Participants showed high accuracy (total: 91.9%, SD = 2.0; Pattern-High: 92.7%, SD = 1.0; Random-High: 92.9%, SD = 1.6; Random-Low: 90.2%, SD = 1.8) and fast reaction times (RTs) (Total: 285.0 ms, SD = 6.1; Pattern-High: 284.1 ms, SD = 4.1; Random-High: 280.5 ms, SD = 4.3; Random-Low: 290.3 ms, SD = 5.1). These results indicate that participants successfully performed the ASRT task.
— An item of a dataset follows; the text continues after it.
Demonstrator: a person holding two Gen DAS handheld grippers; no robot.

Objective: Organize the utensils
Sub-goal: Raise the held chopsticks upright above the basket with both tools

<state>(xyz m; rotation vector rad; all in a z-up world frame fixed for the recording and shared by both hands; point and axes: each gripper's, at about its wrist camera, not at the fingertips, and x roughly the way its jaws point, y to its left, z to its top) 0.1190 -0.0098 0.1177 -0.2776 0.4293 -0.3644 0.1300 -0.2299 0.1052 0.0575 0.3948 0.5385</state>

### Effect of SL and effect of type through multiple linear regressions

We hypothesized that an increase in performance differences between Random-High and Random-Low occurs through the progression of SL, and thus an interaction between conditions (i.e., Random-High and Random-Low) and learning time (i.e., block order) predicts the effects of SL. We used a multiple linear regression^{45} with two independent variables of conditions (i.e., Random-High and Random-Low) and learning time (i.e., block order), and included the interaction between the conditions and learning time for the prediction of SL effects in behavioral performances (i.e., accuracy and RTs). The results are shown in the Table 1. The effect of SL (i.e., interaction term) significantly affected RT [\({t}_{(68)}\) = 2.7, *P* = 0.008, 95% confidence interval (CI_{95%}) = 0.8 to 5.0], while a marginal influence was observed for accuracy [\({t}_{(68)}\) = − 2.0, *P* = 0.053, CI_{95%} = − 0.010 to 7.2 \(\times {10}^{-5}\)]. These results showed that the participants’ success in capturing probabilistic sequences in the ASRT task was well represented by the RT data. Moreover, since participants’ accuracy remained very high across all the conditions, we used only RT data for further analyses. We also examined the effect of type (Table 2) that induces the performance difference between Pattern-High and Random-High over the learning time. However, no significant effect of type was found in our data [accuracy: \({t}_{(68)}\) = − 1.3, *P* = 0.190, CI_{95%} = − 0.008 to 0.002; mean RT: \({t}_{(68)}\) = − 0.6, *P* = 0.530, CI_{95%} = − 2.6 to 1.4].

### Mathematical modeling of SL scores

We examined the effect of SL using SL scores that are defined as absolute values of the performance differences between Random-High and Random-Low (see “Data analysis” for details). To find the best model to delineate participants’ SL scores, we investigated three different models known to represent learning progress^{41,42,43,44,46}. Using maximum likelihood estimation (MLE)^{47,48}, we fitted an exponential model \([y = {w}_{1}(1-{e}^{-\frac{x-{w}_{2}}{{w}_{3}}})]\), a power model \([y = {w}_{1}{(x-{w}_{2})}^{{w}_{3}}\)], and a linear model [\(y = {w}_{1}(x-{w}_{2})+{w}_{3}\)] to all the participants’ SL scores. The parameters \(w\) are different estimated parameters in the three learning models. Values of the parameters, corrected Akaike information criterion (\(AICc\))^{49}, and Bayesian information criterion (\(BIC\))^{50} for the learning models are shown in Table 3. To select the best model, we calculated the \(\Delta AICc\) and the \(Bayes \, factor\) (see “Data analysis” for details) for all models. Based on the scales for interpreting the \(\Delta AICc\) and the \(Bayes \, factor\) (Table 4)^{49,51,52}, the exponential function turned out to be a better model fit than the linear function (\(\Delta AICc\) = 7, \(Bayes \, factor\) = 54.6) (Table 5). Moreover, since the exponential function had the smallest value of \(AICc\) and \(BIC\) (Table 3), we concluded that modeling our data with the exponential function worked best, and thus we considered only the exponential model for further analyses.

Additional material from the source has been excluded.